With me home for now and helping out, we have been able to get reorganized a bit and have added a lot more to our Honey Store as well as in the Beekeeping Showroom. We are so enjoying it! How exhilarating to see our dreams of a cool beekeepers paradise take shape finally! If you are in the area, do stop in and look around. We still maintain our Bee Ranch apiary and love to show our visitors the hives when we can.
Meanwhile, in the beekeeping arena, I thought it best for you to hear from Mark. Here’s is an update he sent out to his beekeepers mailing list last week:
“We are a long time away until our first full honey super and until our first divided colony, but we already are seeing some exciting developments early in this beekeeping season. Wildflowers are sprouting up and growing thanks to our winter rains. Agarita, one of our best early bee plants, is about to bloom heavily. And our mite counts are very low. We sampled about 900 bees from three colonies in one bee yard today and found only three mites. That is below the treatment threshold. We will sample bees in every bee yard and treat as needed with oxalic acid. We will also feed as needed. Just about every hive will receive a helping of natural pollen or a pollen supplement as most are light on pollen right now.

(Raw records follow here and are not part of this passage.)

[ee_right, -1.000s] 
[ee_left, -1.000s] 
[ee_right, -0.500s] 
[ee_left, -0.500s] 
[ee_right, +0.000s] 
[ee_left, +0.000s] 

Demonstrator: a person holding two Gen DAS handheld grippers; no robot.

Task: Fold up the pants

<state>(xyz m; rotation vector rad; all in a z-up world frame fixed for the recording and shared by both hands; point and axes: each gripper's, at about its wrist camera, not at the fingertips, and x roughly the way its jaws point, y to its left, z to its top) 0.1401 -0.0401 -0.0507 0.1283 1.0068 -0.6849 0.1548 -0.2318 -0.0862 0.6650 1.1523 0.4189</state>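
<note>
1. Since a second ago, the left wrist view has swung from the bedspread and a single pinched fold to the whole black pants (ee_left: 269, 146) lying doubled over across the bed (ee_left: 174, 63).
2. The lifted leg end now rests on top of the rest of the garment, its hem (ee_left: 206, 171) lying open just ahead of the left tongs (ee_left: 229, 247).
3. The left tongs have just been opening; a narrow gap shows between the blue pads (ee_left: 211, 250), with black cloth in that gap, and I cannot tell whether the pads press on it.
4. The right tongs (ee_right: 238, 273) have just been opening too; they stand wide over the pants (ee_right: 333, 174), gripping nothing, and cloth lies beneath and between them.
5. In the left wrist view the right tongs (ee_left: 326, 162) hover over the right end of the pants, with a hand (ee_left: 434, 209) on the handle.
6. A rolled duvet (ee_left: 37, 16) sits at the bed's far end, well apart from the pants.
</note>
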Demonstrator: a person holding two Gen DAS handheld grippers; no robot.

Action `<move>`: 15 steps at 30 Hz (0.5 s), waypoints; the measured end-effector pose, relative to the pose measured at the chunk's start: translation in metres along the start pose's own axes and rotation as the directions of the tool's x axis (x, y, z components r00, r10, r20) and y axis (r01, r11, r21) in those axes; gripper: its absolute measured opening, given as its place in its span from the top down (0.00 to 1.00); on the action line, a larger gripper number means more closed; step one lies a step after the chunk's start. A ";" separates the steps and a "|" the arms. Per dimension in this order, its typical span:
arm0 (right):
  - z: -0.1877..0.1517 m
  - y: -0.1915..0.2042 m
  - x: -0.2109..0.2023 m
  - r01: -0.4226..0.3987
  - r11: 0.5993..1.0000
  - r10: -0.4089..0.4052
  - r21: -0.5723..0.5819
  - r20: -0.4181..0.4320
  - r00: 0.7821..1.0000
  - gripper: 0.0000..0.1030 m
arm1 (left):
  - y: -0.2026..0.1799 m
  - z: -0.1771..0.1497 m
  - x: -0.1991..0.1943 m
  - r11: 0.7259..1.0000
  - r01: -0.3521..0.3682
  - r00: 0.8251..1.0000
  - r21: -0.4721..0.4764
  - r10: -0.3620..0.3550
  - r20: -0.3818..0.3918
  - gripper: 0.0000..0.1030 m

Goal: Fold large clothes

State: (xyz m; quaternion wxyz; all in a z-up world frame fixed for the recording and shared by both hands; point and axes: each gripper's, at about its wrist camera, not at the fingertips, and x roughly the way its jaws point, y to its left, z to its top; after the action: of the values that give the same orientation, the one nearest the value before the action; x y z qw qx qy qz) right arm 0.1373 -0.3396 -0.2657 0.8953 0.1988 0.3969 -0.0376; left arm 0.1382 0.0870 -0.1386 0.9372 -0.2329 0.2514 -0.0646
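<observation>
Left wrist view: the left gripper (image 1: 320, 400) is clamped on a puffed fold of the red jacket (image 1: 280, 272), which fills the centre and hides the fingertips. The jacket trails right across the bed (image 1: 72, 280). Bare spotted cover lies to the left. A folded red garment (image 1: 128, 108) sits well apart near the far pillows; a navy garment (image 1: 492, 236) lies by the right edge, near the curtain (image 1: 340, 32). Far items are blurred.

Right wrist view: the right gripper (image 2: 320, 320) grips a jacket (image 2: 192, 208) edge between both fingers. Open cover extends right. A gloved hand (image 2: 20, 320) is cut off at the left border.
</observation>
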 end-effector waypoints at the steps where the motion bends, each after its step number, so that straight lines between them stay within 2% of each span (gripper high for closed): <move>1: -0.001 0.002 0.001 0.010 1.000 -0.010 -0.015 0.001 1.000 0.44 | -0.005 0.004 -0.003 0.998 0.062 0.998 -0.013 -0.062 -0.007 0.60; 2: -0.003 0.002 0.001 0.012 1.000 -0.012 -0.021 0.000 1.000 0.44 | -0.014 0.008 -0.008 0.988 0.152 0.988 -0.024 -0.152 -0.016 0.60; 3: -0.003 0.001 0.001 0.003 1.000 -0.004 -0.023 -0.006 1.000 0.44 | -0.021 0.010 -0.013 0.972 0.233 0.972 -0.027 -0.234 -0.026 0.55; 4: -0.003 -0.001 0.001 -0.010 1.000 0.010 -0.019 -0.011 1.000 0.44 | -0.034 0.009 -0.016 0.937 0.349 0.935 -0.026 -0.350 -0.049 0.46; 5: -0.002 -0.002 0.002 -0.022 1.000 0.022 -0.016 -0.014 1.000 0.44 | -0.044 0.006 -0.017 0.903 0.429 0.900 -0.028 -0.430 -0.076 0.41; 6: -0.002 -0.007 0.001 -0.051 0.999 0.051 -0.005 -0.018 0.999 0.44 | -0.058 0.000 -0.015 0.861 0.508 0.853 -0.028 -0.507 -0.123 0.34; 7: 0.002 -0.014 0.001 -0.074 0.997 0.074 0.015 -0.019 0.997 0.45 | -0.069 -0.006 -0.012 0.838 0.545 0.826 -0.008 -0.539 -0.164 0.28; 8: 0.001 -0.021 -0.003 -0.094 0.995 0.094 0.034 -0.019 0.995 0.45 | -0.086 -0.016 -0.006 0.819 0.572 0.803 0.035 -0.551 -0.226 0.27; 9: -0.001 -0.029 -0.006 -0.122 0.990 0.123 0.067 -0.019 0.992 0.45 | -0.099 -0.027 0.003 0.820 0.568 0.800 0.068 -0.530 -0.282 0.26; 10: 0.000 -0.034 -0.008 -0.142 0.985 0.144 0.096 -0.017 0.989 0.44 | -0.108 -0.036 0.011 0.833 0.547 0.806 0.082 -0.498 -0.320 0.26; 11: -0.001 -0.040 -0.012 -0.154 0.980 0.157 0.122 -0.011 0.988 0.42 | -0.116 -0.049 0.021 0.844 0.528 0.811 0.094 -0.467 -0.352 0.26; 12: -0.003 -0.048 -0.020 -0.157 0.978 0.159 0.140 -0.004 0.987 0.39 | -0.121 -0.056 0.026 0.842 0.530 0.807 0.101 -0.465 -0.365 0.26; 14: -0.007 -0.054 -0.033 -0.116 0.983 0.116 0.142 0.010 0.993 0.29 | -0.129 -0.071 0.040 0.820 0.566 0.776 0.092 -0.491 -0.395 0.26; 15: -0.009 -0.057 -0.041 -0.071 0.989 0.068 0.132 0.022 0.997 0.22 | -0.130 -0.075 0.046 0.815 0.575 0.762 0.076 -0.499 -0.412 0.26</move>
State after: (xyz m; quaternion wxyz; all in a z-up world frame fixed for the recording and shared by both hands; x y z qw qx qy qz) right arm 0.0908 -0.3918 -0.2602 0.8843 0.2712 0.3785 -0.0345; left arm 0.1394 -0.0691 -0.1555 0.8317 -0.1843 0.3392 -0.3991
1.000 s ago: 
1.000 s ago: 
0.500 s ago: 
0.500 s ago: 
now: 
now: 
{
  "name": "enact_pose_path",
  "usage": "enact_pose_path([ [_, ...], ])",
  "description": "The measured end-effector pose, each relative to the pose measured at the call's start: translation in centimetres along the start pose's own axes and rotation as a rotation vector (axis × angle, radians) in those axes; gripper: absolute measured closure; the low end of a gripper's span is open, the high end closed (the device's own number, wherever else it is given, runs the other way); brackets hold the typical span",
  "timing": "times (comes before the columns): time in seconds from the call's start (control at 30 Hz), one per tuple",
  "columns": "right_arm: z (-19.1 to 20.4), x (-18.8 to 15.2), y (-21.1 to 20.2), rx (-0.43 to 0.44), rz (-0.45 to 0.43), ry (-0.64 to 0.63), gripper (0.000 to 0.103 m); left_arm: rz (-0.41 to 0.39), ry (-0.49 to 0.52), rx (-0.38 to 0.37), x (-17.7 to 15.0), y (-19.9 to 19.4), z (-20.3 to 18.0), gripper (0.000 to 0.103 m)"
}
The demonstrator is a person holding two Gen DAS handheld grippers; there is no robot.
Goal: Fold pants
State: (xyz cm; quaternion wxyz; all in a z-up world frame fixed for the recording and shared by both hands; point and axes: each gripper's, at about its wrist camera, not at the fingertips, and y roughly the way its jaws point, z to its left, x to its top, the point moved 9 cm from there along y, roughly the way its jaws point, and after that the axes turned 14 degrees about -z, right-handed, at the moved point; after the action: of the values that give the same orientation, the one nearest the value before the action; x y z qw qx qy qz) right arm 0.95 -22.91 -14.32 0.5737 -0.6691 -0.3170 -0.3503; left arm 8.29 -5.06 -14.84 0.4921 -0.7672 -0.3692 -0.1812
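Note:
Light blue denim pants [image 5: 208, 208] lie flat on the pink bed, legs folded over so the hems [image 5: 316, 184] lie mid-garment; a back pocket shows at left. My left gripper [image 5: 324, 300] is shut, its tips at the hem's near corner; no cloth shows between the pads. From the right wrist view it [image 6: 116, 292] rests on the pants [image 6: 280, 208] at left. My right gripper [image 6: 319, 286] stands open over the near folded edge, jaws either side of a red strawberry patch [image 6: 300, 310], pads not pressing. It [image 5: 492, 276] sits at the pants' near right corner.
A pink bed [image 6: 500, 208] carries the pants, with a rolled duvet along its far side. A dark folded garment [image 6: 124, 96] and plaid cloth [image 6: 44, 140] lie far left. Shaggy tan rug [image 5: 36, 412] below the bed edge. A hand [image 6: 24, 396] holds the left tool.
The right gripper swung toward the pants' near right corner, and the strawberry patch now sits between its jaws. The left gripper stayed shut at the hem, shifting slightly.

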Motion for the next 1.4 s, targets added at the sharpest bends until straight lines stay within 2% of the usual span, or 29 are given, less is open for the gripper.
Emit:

We do not have a workshop scheduled for this Saturday, but I am available for one-on-one consulting to help you with whatever beekeeping questions or challenges that you have. And, at about 10 AM Saturday morning I will open up one of my Bee Ranch colonies and give it a late-winter inspection. Bring your protective gear and join me as I look through a colony and assess its condition and needs at this early stage of the beekeeping year. It will be fun!
Keep an eye on you hive’s food level and mite level this time of year, and take action as needed. Our low mite counts were a surprise today, and I will not assume that they will be low tomorrow in the next bee yard. I will take samples in each bee yard and treat accordingly. I urge you to do the same.”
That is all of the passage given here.